Designing A Simple Url Shortening Service A TinyURL Approach - System Design

Requirements

Functional Requirements:

Create a short URL for a given long URL.
Return the long URL associated with a given short URL.

Non-Functional Requirements:

High Availability：99.9% uptime
Low Latency：Redirect < 10ms
Scale：每天 1億次寫入，100億次讀取
Durability：資料保存 5 年，約 91 TB

API Design

Write Path：

POST /api/v1/urls

Request: { long_url, custom_alias?, expires_at? } Response:

201 Created → { short_url, long_url, expires_at }

400 Bad Request → { error: "Invalid URL" }

409 Conflict → { error: "Alias already taken" }

Read Path：

GET /{short_code}

Response:

302 Redirect → Location: long_url

404 Not Found → { error: "URL not found" }

410 Gone → { error: "URL expired" }

High-Level Design

The system consists of the following components:

1. Load Balancer

- Distributes incoming traffic across multiple API servers

- Ensures no single server is overwhelmed

2. API Servers (Stateless)

- Handle write path: receive long URL, generate short code

- Handle read path: receive short code, return redirect

- Stateless design allows horizontal scaling

3. ID Generator

- Generates unique IDs using Auto Increment

- Converts ID to Base62 short code (6 characters)

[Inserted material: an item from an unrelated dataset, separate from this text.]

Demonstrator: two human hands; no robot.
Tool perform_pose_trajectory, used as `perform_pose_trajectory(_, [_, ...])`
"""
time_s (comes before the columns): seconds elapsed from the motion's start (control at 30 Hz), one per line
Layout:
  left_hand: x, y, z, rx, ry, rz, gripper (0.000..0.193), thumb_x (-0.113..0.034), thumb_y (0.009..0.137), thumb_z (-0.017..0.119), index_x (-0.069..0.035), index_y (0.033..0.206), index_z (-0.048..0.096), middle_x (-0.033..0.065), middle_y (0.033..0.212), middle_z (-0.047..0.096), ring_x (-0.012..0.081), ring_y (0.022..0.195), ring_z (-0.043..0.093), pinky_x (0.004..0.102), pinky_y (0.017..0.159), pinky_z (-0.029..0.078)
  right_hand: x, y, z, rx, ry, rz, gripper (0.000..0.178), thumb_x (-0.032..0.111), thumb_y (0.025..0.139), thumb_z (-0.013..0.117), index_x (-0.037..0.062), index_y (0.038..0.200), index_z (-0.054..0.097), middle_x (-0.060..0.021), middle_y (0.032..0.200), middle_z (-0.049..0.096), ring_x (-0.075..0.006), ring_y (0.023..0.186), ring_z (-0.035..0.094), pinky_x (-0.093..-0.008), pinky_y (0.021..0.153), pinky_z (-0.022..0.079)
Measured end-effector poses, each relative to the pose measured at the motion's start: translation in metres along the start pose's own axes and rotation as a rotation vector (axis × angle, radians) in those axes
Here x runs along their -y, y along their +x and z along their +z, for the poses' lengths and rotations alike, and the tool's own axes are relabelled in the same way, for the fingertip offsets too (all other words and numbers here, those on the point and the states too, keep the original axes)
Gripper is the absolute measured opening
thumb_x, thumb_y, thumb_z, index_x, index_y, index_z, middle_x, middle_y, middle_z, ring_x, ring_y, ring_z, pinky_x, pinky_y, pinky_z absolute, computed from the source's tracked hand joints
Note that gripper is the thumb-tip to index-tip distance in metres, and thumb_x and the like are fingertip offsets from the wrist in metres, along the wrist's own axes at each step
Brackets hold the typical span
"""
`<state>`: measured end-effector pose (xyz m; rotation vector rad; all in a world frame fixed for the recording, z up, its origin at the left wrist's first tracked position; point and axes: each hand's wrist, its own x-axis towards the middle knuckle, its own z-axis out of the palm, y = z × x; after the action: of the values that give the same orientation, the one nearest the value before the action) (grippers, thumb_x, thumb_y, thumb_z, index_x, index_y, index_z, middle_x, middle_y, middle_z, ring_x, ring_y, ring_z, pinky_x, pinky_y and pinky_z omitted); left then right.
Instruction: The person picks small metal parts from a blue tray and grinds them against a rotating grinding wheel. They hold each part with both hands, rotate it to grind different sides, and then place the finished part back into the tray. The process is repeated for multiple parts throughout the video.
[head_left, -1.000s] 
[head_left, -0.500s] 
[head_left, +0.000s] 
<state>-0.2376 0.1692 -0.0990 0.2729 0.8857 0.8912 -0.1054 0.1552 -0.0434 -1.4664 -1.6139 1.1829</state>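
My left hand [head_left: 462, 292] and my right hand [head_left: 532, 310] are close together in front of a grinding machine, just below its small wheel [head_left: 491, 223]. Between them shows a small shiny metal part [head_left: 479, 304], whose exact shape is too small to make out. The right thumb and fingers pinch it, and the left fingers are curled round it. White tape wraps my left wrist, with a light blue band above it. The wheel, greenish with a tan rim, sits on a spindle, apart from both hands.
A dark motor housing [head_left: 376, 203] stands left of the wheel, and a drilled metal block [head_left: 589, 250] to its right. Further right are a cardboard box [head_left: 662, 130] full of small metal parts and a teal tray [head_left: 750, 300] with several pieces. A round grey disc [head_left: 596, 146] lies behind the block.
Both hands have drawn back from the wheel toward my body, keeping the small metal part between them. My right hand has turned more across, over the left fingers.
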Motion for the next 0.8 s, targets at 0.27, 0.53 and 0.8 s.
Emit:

- Ensures no duplicate short URLs

4. Cache (Redis)

- Stores frequently accessed short_code → long_url mappings

- Cache-Aside pattern: check cache first, fallback to DB

- Reduces database load for read

-heavy traffic (100:1 read/write)

5. Database (Primary + Replicas)

- Primary handles all writes

- Replicas handle reads (read/write separation)

- Sharding by hash(short_code) for horizontal scaling

Write Path: Client → Load Balancer → API Server → ID Generator → Database Primary → return short_url

Read Path: Client → Load Balancer → API Server → Redis Cache (Hit: 302 Redirect) → Cache Miss → Database Replica → write back to Cache → 302 Redirect

Detailed Component Design

Component 1: ID Generator

How it works:

- New request comes in → Database generates Auto Increment ID

- Convert ID to Base62 (characters: a-z, A-Z, 0-9 = 62 chars)

- Example: ID 10001 → Base62 → "2Bi"

- 6-digit Base62 = 62^6 ≈ 56.8 billion unique combinations

How it scales:

- Single ID Generator becomes a bottleneck at high traffic

- Solution: Use Snowflake ID (distributed ID generation)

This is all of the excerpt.